This thread began about guys being retired and having the rug pulled out from under them. A lot of good thoughts have been posted if you put aside a few of the ancillary issues that were thrown in.
I'd normally stay out of those subjects where opinion rules over fact, but this issue doesn't fit that criterion. It's a FACT that the paradigm has shifted. I hope that all the younger pilots with time left in their careers and those brave enough to enter will really learn something from the dialogue. I learned a lot from the old capts I worked with, flying along listening to their stories of failed attempts to be the Coin Laundry King of GA, paying for college educations out of pocket, supporting the toys, large mortgages...and yes, ex wives. Perhaps this forum will actually have a redeeming social value by letting this matter get front page attention for the younger folks who perhaps don't have access to an old f@rt with a sad story to tell. YOU will be at this career point, if not in this position, and before you realize it.
We're all products of that to which we are exposed. I was fortunate to grow up in a house where my dad was credit manager for some crummy little department stores. I'd listen to the dinner-table conversation about the people who were unable to pay their bills and, more importantly, what happened to them. I ended up with an almost patheological aversion to owing people money.
When I factored in the stories from the old guys, it left an impression. At the risk of being trite...stay out of debt. If you have to live down a notch or two, so be it; you can't live like Trump if you fly an airplane for a living, so don't try it.
The next factor is time. If you're young, you don't have to make $300K/year to end up financially secure; you just have to save a reasonable amount over the long haul. You have Roth's, 401K's, 529's for the kids, etc., lots of ways to sock it away. Do it and don't touch it even if you have to live in your car !!

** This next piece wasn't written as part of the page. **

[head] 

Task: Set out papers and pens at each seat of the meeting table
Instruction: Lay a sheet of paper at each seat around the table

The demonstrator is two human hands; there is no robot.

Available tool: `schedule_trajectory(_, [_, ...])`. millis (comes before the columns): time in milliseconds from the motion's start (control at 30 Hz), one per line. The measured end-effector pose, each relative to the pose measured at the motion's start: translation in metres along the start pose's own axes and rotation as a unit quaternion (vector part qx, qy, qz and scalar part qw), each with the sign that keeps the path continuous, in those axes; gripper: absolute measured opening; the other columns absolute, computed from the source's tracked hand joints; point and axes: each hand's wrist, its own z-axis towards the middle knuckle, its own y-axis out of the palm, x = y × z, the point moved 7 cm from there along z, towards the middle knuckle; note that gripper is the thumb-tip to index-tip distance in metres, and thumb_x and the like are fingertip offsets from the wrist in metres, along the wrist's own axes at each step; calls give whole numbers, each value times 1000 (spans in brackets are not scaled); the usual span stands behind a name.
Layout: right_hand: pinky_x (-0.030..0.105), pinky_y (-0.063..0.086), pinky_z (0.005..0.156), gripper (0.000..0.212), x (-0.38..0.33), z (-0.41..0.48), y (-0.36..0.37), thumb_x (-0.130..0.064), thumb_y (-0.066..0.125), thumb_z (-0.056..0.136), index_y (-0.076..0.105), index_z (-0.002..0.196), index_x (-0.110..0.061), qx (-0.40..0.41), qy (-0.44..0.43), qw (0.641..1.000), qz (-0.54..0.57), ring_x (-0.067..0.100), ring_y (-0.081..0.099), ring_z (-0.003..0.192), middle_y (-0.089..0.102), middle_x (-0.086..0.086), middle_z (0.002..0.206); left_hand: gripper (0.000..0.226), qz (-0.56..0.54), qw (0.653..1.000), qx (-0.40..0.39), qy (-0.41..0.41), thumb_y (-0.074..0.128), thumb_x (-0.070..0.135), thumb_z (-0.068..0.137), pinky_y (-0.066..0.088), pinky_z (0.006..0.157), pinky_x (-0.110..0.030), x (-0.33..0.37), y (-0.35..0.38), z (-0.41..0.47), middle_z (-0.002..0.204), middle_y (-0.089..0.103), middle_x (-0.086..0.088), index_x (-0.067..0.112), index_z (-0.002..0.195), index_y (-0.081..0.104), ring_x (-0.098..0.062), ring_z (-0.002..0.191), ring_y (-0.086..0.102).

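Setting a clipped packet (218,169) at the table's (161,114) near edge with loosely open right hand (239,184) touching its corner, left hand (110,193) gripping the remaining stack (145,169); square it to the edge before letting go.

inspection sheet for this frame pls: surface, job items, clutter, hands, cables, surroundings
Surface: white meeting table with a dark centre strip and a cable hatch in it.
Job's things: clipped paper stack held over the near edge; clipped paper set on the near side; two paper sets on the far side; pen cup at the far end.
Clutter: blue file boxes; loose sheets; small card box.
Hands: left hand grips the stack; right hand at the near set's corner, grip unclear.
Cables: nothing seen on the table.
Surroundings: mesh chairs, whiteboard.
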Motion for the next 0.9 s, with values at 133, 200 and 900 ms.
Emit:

There are lots of cool things to spend money on with most of them being worthless in the big picture. The very coolest thing to spend on is your dignity and peace of mind in old age. My dad worked full-time until he was 90, and my mom until she was 88......because they had to; too proud to take a handout. They had a bit of money but came dangerously close to being wards of the state by the time they died. That is NOT cool and the big house, boats, fancy cars, etc., will look pretty lame from a crappy nursing home as your meager savings burn down at rates approaching government waste. Being old is VERY expensive...that's what those UAL guys are rightly worried about after a lifetime of being productive, responsible people.

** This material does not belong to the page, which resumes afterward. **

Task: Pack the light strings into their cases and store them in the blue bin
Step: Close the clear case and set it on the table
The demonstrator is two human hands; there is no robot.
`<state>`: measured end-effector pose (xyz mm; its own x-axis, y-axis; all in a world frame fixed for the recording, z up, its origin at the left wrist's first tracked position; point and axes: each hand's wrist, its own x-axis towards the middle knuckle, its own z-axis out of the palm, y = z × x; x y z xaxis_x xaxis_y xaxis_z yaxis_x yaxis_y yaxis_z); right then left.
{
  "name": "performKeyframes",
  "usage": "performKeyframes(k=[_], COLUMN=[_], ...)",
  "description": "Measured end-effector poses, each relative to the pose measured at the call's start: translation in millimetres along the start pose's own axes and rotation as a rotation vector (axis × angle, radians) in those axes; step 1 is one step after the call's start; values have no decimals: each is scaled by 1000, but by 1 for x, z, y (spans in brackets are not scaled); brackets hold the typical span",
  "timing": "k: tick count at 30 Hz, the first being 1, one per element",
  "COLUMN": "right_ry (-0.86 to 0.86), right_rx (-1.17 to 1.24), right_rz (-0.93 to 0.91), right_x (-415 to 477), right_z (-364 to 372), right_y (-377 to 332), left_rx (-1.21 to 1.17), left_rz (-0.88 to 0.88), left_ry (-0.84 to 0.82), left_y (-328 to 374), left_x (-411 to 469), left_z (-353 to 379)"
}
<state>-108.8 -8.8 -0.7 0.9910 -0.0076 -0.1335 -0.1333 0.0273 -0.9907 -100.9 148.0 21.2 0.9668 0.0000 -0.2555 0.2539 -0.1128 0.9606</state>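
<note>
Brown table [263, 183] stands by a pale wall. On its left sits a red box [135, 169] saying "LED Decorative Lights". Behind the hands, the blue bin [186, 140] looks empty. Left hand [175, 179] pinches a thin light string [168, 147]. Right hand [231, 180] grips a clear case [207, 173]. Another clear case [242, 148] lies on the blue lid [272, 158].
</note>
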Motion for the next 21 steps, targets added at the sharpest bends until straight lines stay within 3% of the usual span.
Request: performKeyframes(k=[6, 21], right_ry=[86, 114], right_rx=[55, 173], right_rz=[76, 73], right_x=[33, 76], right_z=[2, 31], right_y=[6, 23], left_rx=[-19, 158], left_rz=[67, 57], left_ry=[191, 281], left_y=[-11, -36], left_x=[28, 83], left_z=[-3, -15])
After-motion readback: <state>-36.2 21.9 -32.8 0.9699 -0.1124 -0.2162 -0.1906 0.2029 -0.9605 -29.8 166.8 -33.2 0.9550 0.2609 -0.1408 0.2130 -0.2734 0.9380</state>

Of course, we all get help in forming our decisions about where/how to spend. When I was a 727 capt, I'd watch these new FE's get into the big house in P'tree City because DL indoc folks pumped them full of sunshine about their future, about how they'd have the great retirement in the end, yadda X 3. We'll see about that one. There are a few disturbing examples available to us all, demonstrating what happens when it doesn't follow the forecast.
If you actually read all of this clap-trap I've written, thank's. It's just such an important subject that I couldn't keep quiet.